Op deze dag wordt in Parijs Jean-Pierre Beltoise geboren. De eerste passie van de Fransman is motorracen; van 1962 tot 1964 neemt hij deel aan de wereldkampioenschappen in de 50cc, 125cc en 250cc. Nadien verlegt hij zijn interesse naar de autosport. Na in 1965 in Formule 3 en Formule 2 gereden te hebben, stapt hij in 1966 over naar de Formule 1. Hij debuteert in de Duitse Grote Prijs met het Franse Matra, een team waar hij zes jaar voor zal rijden. 1968 en vooral 1969 zijn zijn beste seizoenen: in beide jaren scoort hij telkens een tweede plaats als beste resultaat en in 1969 eindigt hij bovendien vijfde in het WK. De volgende twee jaren gaan de resultaten echter bergaf. Naast de Formule 1 neemt Beltoise ook deel aan langeafstandsraces, waarbij hij in 1971 in de 1000 kilometer van Buenos Aires een drama beleeft wanneer hij zonder brandstof valt. In plaats van de wagen langs de kant te zetten, duwt hij de Matra over het circuit voort. De Italiaan Ignazio Giunti, die hierdoor verrast wordt, crasht met hoge snelheid tegen Beltoise's auto aan. De Fransman komt er met de schrik vanaf, maar Giunti's wagen vliegt in brand en de Italiaan sterft in de vlammen. Beltoise wordt als schuldige aangewezen en ziet zijn racelicentie tijdelijk ingetrokken. In 1972 verhuist hij naar BRM, dat dan al over zijn hoogtepunt heen is. Maar in Monaco gebeurt wat niemand meer verwacht: in de verregende wedstrijd neemt Beltoise in de eerste ronde de kop vanaf de vierde startplaats en rijdt van start tot finish aan de leiding. Het is de eerste en enige zege van de Fransman in de Formule 1 en het zal ook de laatste voor BRM blijken. Hij blijft tot eind 1974 bij het team; in dat laatste jaar scoort hij nog een tweede plaats in Zuid-Afrika. Eind 1973 beleeft hij opnieuw een persoonlijk drama wanneer hij zijn schoonbroer François Cevert dodelijk ziet verongelukken bij de trainingen voor de Amerikaanse GP. In 1975 wordt Beltoise testrijder voor Ligier, dat het jaar daarop zijn debuut in de Formule 1 wil maken. Wanneer het team echter voor Jacques Laffite als rijder kiest, valt het doek definitief voor Jean-Pierre Beltoise in de hoogste klasse van de autosport.
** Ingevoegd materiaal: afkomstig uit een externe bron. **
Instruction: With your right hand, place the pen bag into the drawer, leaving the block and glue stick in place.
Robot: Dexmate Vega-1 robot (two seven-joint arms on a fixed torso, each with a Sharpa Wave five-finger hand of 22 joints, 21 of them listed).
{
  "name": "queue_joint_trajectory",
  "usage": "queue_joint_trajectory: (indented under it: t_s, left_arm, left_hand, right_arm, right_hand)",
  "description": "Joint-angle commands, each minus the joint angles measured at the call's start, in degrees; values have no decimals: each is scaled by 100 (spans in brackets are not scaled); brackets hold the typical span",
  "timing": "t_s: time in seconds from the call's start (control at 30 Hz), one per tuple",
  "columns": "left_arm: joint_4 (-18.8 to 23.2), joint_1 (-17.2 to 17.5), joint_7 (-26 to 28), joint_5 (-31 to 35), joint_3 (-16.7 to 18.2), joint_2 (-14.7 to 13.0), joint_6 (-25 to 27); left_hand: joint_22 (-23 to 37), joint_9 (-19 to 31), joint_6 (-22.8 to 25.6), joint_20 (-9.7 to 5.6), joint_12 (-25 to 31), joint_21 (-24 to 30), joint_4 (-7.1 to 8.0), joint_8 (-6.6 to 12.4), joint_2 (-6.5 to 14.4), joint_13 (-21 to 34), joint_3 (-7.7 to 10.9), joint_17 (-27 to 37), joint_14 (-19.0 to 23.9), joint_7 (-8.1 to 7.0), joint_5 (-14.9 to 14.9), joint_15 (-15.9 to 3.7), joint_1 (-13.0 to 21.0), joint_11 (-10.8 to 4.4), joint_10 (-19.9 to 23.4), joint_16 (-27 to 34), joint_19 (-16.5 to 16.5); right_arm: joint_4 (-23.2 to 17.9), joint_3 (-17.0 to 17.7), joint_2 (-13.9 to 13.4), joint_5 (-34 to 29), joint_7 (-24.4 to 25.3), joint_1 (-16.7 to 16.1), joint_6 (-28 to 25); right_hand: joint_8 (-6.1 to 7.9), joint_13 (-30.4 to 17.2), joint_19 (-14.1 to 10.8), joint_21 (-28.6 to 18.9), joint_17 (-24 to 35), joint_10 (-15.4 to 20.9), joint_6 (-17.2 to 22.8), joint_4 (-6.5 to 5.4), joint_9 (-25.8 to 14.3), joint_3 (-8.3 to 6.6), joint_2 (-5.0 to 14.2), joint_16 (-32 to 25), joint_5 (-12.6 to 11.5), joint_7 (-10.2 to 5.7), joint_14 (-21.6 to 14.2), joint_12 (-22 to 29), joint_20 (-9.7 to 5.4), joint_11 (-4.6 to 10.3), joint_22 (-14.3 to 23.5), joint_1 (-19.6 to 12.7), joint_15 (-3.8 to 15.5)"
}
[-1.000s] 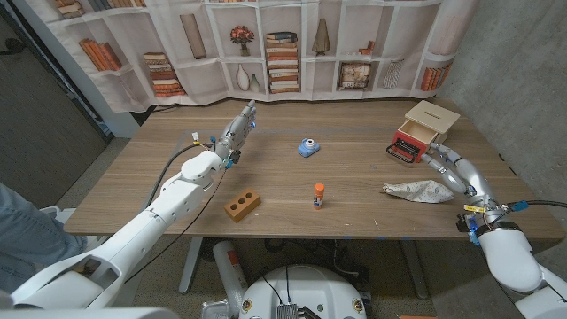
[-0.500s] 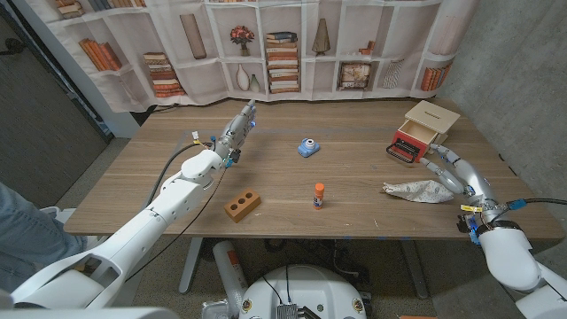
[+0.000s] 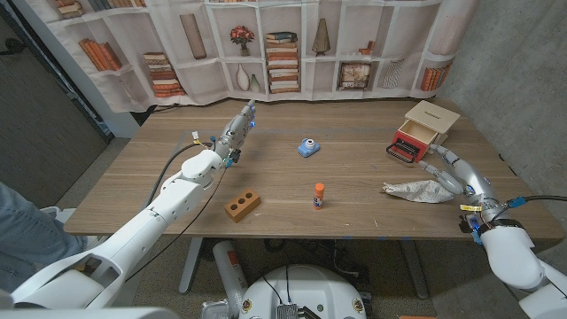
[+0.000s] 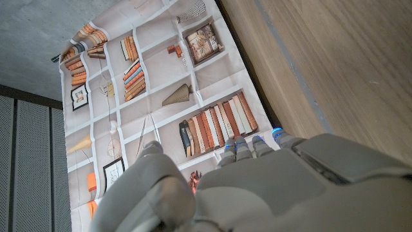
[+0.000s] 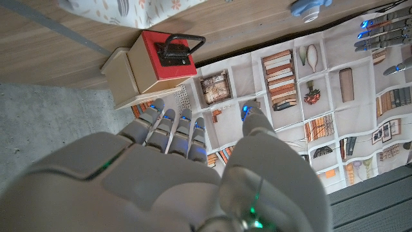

Hij is nadien nog verschillende jaren actief in diverse andere raceklassen, o.a. in het rallycross en in toerwagenraces.



SDG

27 april 1986

Titelverdediger Alain Prost (McLaren/TAG) wint in Imola de Grote Prijs van San Marino en behaalt zo zijn eerste zege als wereldkampioen. Daarmee revancheert hij zich meteen ook voor zijn diskwalificatie in de race van 1985. Ayrton Senna (Lotus-Renault) verovert in Imola al zijn derde polepositie van het seizoen, doch de winnaar van Jeréz valt al snel uit, net als de tweede in Spanje, Nigel Mansell (Williams-Honda). Door het specifieke karakter van het circuit van Imola, met zijn hoge brandstofverbruik, is het de laatste ronden voor verschillende rijders bang afwachten of ze het einde van de race zullen halen. Prost's teamgenoot Keke Rosberg en Riccardo Patrese (Brabham-BMW) slagen daar niet in, want zij moeten kort voor de finishvlag hun auto langs de kant parkeren zonder benzine. Rosberg verliest er zelfs een zo goed als zekere tweede plaats door. Maar ook winnaar Prost kent nog een bang moment wanneer zijn motor enkele bochten voor de finishvlag begint te sputteren. Hij heeft echter het geluk dat hij zich juist in een aflopend circuitgedeelte bevindt, waardoor hij zijn wagen terug aan de praat krijgt. De Fransman wint uiteindelijk voor Nelson Piquet (Williams-Honda) en Gerhard Berger (Benetton-BMW), die zijn eerste podiumplaats uit zijn carrière scoort. Het Amerikaanse Beatrice/Lola-team maakt in Imola voor het eerst gebruik van de nieuwe Ford-turbomotor, waarmee de autofabrikant, die door de opkomst van de turbomotoren en het in onbruik geraken van de klassieke atmosferische Cosworth-motor uit de gratie was geraakt, zijn comeback maakt in de Formule 1. Doordat er nog maar één motor beschikbaar is voor Alan Jones, rijdt Patrick Tambay nog steeds met de oude wagen met Hart-turbomotor. Daardoor is Imola 1986 tevens de laatste race uit de Formule 1-geschiedenis waarbij twee wagens van éénzelfde team met motoren van verschillende constructeurs aan de start komen.